The SmartProxy DNS module can update any DNS server that complies with the ISC Dynamic DNS Update standard.  Updates can also be made using GSS-TSIG, additional providers are available for managing libvirt’s embedded DNS server, and Microsoft Active Directory using dnscmd, for static DNS records.

This guide will focus on FreeIPA and kerberos for SmartProxy DNS management.

FreeIPA configuration

A service principal is required for the Smart Proxy

foremanproxy/proxy.example.com@EXAMPLE.COM.

Create a new service principal for the SmartProxy. On any IPA server or controller node:

ipa service-add foremanproxy/proxy.example.com@EXAMPLE.COM.

On the SmartProxy host, get the keytab file

ipa-getkeytab -p foremanproxy/proxy.example.com@EXAMPLE.COM -s ipa-server.example.com -k /etc/foreman-proxy/dns.keytab

Set permissions and owner for the keytab.

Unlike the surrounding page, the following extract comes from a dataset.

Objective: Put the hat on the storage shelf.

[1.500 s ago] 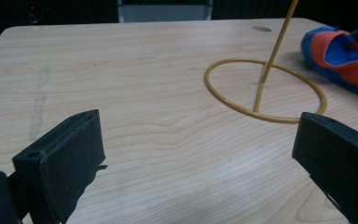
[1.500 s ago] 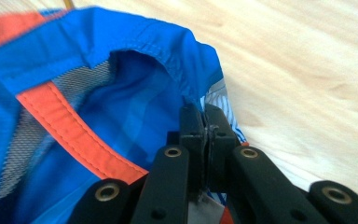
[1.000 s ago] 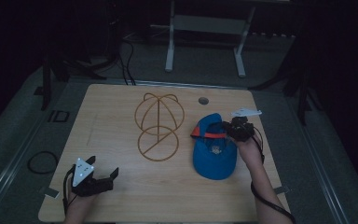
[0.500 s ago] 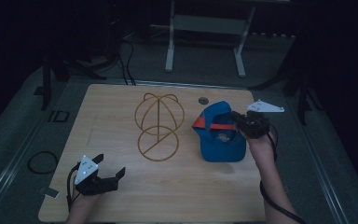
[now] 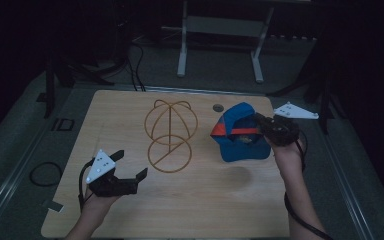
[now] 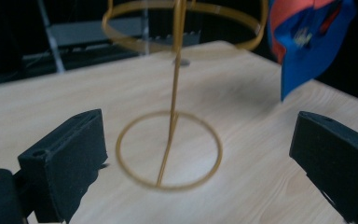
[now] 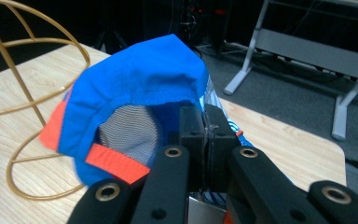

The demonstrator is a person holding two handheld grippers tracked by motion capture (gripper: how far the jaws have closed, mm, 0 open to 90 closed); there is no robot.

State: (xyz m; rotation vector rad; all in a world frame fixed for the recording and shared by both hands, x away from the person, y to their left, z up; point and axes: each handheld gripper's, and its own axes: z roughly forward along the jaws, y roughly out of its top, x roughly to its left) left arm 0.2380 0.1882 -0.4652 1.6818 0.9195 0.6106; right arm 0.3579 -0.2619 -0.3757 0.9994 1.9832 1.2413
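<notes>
"ID" marking on floor [image 5: 62, 124] beside table.

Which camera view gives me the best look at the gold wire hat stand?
The high view: the whole wire stand shows there, dome and base ring, mid-table beside the blue cap. The left gripper view shows the base ring and post close up, with the dome cut off. The right gripper view catches only part at its left edge.

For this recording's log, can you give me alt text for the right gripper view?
The right gripper, jaws shut, pinches the edge of a blue cap with orange trim, held up above a light wooden table. A gold wire stand sits at left, with a metal frame on the dark floor behind.
</notes>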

chmod 0600 /etc/foreman-proxy/dns.keytab && chown foreman-proxy /etc/foreman-proxy/dns.keytab

In the FreeIPA web UI, go to the DNS zone, then to the Settings tab, verify that “Dynamic update”  is set to “True”, and add the following to the BIND update policy a new grant:

grant foremanproxy\047proxy.example.com@EXAMPLE.COM wildcard * ANY;

 ACLs should be updated for both forward and reverse zones.
Note the \047 is written verbatim, and don’t forget the semicolon.

Proxy configuration

Update the proxy DNS configuration file (/etc/foreman-proxy/settings.d/dns.yml) with the following setting:

:use_provider: dns_nsupdate_gss

And the DNS GSS configuration file (/etc/foreman-proxy/settings.d/dns_nsupdate_gss.yml) with:

:dns_server: 127.0.0.1 or ip of DNS
:dns_tsig_keytab: /etc/foreman-proxy/dns.keytab :dns_tsig_principal: foremanproxy/proxy.example.com@EXAMPLE.COM

Ensure the dns_key setting is not specified, or is commented out.

Restart the smart proxy service.

systemctl restart foreman-proxy

check the log file for any errors or warnings.

tail -fn100 /var/log/foreman-proxy/proxy.log

Update Foreman

After adding a Smart Proxy plugin, you must instruct Foreman to rescan the configuration.

In Foreman, Go to the Smart Proxies Use the Actions drop-down menu and select  “Refresh Features” .

Add the Smart Proxy as a DNS proxy on the subnets and domains as needed.